*Exercise description:* Give the records once more, exactly as they stand.

*** Records for processing Section Begins ***

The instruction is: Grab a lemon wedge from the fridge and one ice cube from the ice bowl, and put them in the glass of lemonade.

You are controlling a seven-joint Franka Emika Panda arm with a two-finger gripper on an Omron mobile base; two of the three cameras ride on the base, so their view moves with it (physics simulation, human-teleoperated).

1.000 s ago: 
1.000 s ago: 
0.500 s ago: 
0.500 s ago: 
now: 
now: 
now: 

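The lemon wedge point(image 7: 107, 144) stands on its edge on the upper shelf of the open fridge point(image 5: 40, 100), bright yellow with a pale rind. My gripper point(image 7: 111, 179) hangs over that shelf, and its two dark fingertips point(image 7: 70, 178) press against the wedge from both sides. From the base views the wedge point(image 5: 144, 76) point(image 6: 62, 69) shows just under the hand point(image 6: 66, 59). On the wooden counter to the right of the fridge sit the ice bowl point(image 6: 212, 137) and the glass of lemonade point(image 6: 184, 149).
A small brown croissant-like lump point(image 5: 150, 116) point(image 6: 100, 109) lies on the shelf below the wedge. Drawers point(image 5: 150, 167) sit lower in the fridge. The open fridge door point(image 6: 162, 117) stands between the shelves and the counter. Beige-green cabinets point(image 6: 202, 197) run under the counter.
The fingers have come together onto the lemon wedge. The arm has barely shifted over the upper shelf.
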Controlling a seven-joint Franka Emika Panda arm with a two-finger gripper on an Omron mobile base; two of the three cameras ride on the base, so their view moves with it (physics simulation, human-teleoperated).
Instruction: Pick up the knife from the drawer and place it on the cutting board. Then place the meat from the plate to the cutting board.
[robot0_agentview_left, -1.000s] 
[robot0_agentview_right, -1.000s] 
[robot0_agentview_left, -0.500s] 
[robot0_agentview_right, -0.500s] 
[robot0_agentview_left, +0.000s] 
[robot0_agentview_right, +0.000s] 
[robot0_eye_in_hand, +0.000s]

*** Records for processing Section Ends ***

*Output below:*
The instruction is: Grab a lemon wedge from the fridge and one ice cube from the ice bowl, and put them in the glass of lemonade.

You are controlling a seven-joint Franka Emika Panda arm with a two-finger gripper on an Omron mobile base; two of the three cameras ride on the base, so their view moves with it (physics simulation, human-teleoperated).

1.000 s ago: 
1.000 s ago: 
0.500 s ago: 
0.500 s ago: 
now: 
now: 
now: 

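The lemon wedge point(image 7: 107, 144) stands on its edge on the upper shelf of the open fridge point(image 5: 40, 100), bright yellow with a pale rind. My gripper point(image 7: 111, 179) hangs over that shelf, and its two dark fingertips point(image 7: 70, 178) press against the wedge from both sides. From the base views the wedge point(image 5: 144, 76) point(image 6: 62, 69) shows just under the hand point(image 6: 66, 59). On the wooden counter to the right of the fridge sit the ice bowl point(image 6: 212, 137) and the glass of lemonade point(image 6: 184, 149).
A small brown croissant-like lump point(image 5: 150, 116) point(image 6: 100, 109) lies on the shelf below the wedge. Drawers point(image 5: 150, 167) sit lower in the fridge. The open fridge door point(image 6: 162, 117) stands between the shelves and the counter. Beige-green cabinets point(image 6: 202, 197) run under the counter.
The fingers have come together onto the lemon wedge. The arm has barely shifted over the upper shelf.
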Controlling a seven-joint Franka Emika Panda arm with a two-finger gripper on an Omron mobile base; two of the three cameras ride on the base, so their view moves with it (physics simulation, human-teleoperated).
Instruction: Pick up the knife from the drawer and place it on the cutting board. Then place the meat from the plate to the cutting board.
[robot0_agentview_left, -1.000s] 
[robot0_agentview_right, -1.000s] 
[robot0_agentview_left, -0.500s] 
[robot0_agentview_right, -0.500s] 
[robot0_agentview_left, +0.000s] 
[robot0_agentview_right, +0.000s] 
[robot0_eye_in_hand, +0.000s]

Output for the exercise is complete.